The Old Timers: Tadich Grill and Sam's Grill and Seafood Restaurant are a lot of fun to do every once in a while. Tadich is great fun to go and sit at the bar for lunch, grab a cup of clam chowder and a crab louie salad. Both transport you to another time of distinction and formality for San Francisco. The problem with these places is (again) for a place that specializes in seafood, neither their fish nor especially their presentation is very good. At both places, I shy away from any dishes that need too much preparation at all. If you get anything sauteed or fried, your body will punish you for days as if you ate fast food. Fish, in general, is wonderful because the freshness and taste speak for itself. Hiding it in butter and oil ruins it. In fact, that's the theory behind...

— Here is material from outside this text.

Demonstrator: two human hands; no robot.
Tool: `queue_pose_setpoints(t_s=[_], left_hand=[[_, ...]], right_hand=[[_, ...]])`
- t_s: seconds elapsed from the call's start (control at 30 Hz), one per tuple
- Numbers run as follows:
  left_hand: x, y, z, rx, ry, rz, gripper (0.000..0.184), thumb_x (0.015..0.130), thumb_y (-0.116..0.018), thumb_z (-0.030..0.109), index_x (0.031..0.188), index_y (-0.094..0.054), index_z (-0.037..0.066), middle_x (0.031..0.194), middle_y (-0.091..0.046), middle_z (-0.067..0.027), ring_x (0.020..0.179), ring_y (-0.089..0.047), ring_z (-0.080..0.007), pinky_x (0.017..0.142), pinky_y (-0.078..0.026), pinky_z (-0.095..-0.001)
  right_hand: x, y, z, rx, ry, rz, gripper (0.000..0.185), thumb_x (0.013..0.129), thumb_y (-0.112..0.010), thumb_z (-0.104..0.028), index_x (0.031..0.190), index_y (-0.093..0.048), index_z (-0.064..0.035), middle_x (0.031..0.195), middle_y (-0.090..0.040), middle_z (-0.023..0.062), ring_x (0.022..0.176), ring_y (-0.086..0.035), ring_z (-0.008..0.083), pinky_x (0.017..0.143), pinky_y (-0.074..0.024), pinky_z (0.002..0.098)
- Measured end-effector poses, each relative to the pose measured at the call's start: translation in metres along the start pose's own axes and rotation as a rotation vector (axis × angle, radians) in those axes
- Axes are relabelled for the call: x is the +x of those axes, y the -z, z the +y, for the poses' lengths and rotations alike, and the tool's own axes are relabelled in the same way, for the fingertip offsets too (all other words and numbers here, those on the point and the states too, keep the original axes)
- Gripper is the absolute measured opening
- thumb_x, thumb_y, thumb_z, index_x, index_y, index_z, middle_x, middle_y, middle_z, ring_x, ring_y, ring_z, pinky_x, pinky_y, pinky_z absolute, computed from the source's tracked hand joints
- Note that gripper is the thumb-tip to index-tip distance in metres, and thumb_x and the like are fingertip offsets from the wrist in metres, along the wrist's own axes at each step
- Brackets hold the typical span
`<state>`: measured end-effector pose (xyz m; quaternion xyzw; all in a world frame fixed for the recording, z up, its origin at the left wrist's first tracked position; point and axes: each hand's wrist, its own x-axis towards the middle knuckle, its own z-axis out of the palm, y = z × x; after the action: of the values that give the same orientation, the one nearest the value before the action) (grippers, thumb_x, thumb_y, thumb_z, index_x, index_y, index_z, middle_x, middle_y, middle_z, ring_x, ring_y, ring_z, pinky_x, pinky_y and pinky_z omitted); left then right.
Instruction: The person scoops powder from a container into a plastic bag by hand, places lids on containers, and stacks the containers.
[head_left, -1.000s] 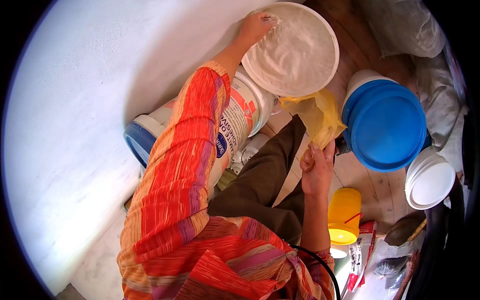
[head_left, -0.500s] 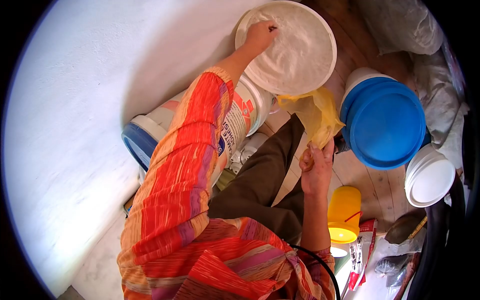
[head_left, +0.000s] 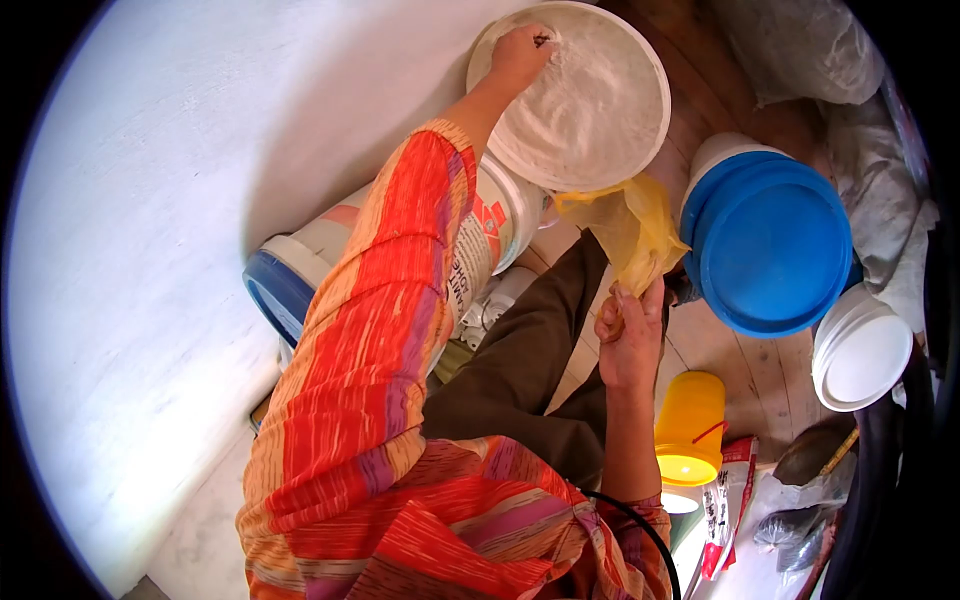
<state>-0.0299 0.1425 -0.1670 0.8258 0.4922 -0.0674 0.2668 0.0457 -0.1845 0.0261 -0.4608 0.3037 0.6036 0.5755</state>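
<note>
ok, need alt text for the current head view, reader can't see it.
A person's right hand pinches a yellow plastic bag while the left hand, fingers curled, is over a round whitish container. Nearby stand a blue-topped bucket, a yellow bucket and a large labelled bucket beside a white wall.

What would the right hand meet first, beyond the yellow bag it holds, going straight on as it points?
Probably the near rim of the pale round tub, though depth is unclear.
</note>
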Motion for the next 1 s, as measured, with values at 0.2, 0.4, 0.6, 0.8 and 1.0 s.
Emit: queue_pose_setpoints(t_s=[0.2, 0.4, 0.6, 0.8, 1.0], left_hand=[[-0.047, -0.002, 0.01, 0.019, -0.107, -0.156, 0.026, 0.079, -0.061, 0.022, 0.102, -0.063, 0.008, 0.093, -0.063, -0.0117, 0.082, -0.062, -0.0247, 0.077, -0.048, -0.0342], [-0.055, -0.002, -0.002, -0.046, -0.152, 0.028, 0.03, 0.079, -0.062, 0.024, 0.104, -0.062, 0.006, 0.099, -0.06, -0.0142, 0.084, -0.061, -0.0264, 0.077, -0.047, -0.0354], [0.009, -0.006, -0.006, -0.034, -0.121, 0.18, 0.038, 0.076, -0.065, 0.028, 0.105, -0.06, 0.004, 0.095, -0.063, -0.014, 0.086, -0.061, -0.0274, 0.077, -0.047, -0.0364], [0.016, -0.015, 0.02, 0.034, -0.067, 0.15, 0.036, 0.076, -0.065, 0.027, 0.104, -0.061, 0.005, 0.093, -0.065, -0.012, 0.086, -0.062, -0.0276, 0.075, -0.048, -0.036], [-0.024, -0.006, 0.03, 0.024, -0.123, -0.136, 0.026, 0.076, -0.064, 0.023, 0.097, -0.065, 0.007, 0.089, -0.065, -0.0134, 0.083, -0.062, -0.027, 0.074, -0.048, -0.0349]], right_hand=[[0.002, 0.004, -0.001, 0.015, -0.003, 0.005, 0.058, 0.086, -0.051, -0.006, 0.138, -0.026, -0.0165, 0.084, -0.048, -0.0015, 0.059, -0.044, 0.0042, 0.047, -0.0366, 0.0182], [0.002, 0.004, 0.002, 0.045, -0.019, -0.013, 0.059, 0.086, -0.051, -0.006, 0.138, -0.026, -0.0175, 0.085, -0.049, -0.0021, 0.06, -0.045, 0.0039, 0.048, -0.0372, 0.0185], [0.006, 0.01, 0.004, 0.019, -0.021, -0.01, 0.058, 0.086, -0.051, -0.006, 0.138, -0.027, -0.0174, 0.086, -0.049, -0.0015, 0.06, -0.045, 0.004, 0.048, -0.0375, 0.0183], [0.004, 0.004, 0.003, 0.034, -0.017, -0.006, 0.056, 0.086, -0.051, -0.007, 0.137, -0.028, -0.0164, 0.085, -0.048, -0.001, 0.059, -0.045, 0.0042, 0.048, -0.037, 0.0184], [0.004, 0.008, 0.0, 0.022, 0.001, -0.011, 0.054, 0.086, -0.05, -0.007, 0.135, -0.029, -0.0161, 0.085, -0.048, -0.0001, 0.06, -0.045, 0.0044, 0.048, -0.0375, 0.0188]])
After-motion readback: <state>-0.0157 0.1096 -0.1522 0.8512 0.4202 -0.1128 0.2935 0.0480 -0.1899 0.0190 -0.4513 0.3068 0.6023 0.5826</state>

Sushi: Granted, there's some good sushi in San Francisco (this deserves a more elaborate post of its own), but you'll always pay just a bit more than it's worth. For instance, I think Blowfish and Sushi Groove have great sushi. The fish is fresh, and the preparation is innovative and interesting. I'm just not comfortable paying $150 per couple for that meal. Similarly, there are about 75 different sushi restaurants on Lombard Street offering the same pedestrian selection of rolls and not one of them providing value. I like sushi enough to where I'll still go to all these places, but I never leave with a great feeling.
A couple other sushi notes... the so-called no-name sushi on Church St near 15th that people talk about... don't go there - it's for people who are without taste glands and immune to bacteria... I hear that Sushi Ran in Sausalito is the best sushi in the Bay Area, but I've never been... my best advice for go-to sushi places are Wasabi and Ginger on Van Ness (free valet parking and zero ambiance) and Tokyo Go Go in the Mission.
I think San Francisco is a great restaurant city, but we don't hold a candle to New York and LA when it comes to sushi.
The Specialists: Two places that offer incredible shellfish are Swan Oyster Depot (right) and Hog Island Oyster Company (in the Ferry Building). They both do what little they do very, very well. Lunch at the counter at Swan is one of my all-time favorite treats. Hog Island has one of the coolest oyster and wine happy hour specials I've encountered. Neither prepare any fish in traditional restaurant ways, so it's hard to match them up against others, but they hold their own place of excellence.
The Recommendation: Sushi aside, my recommendation if you want a great piece of fish that's very well-prepared is to not go to a seafood restaurant at all. The best fish I've had in San Francisco has been at places like Boulevard, Range, Antica Trattoria, and Sociale. Think about it - the best fish mongers in the Bay Area don't sell exclusively to seafood-specialty restaurants. Other restaurants have fish just as good if not better, and they likely have more talented chefs. Cooking fish isn't some rare specialty like raw foodism - these folks know how to do it.
Often when people come to town, they say they want to go out for seafood, and resist when I want to take them to a non-seafood restaurant for their fish. I feel strongly it's the right thing to do.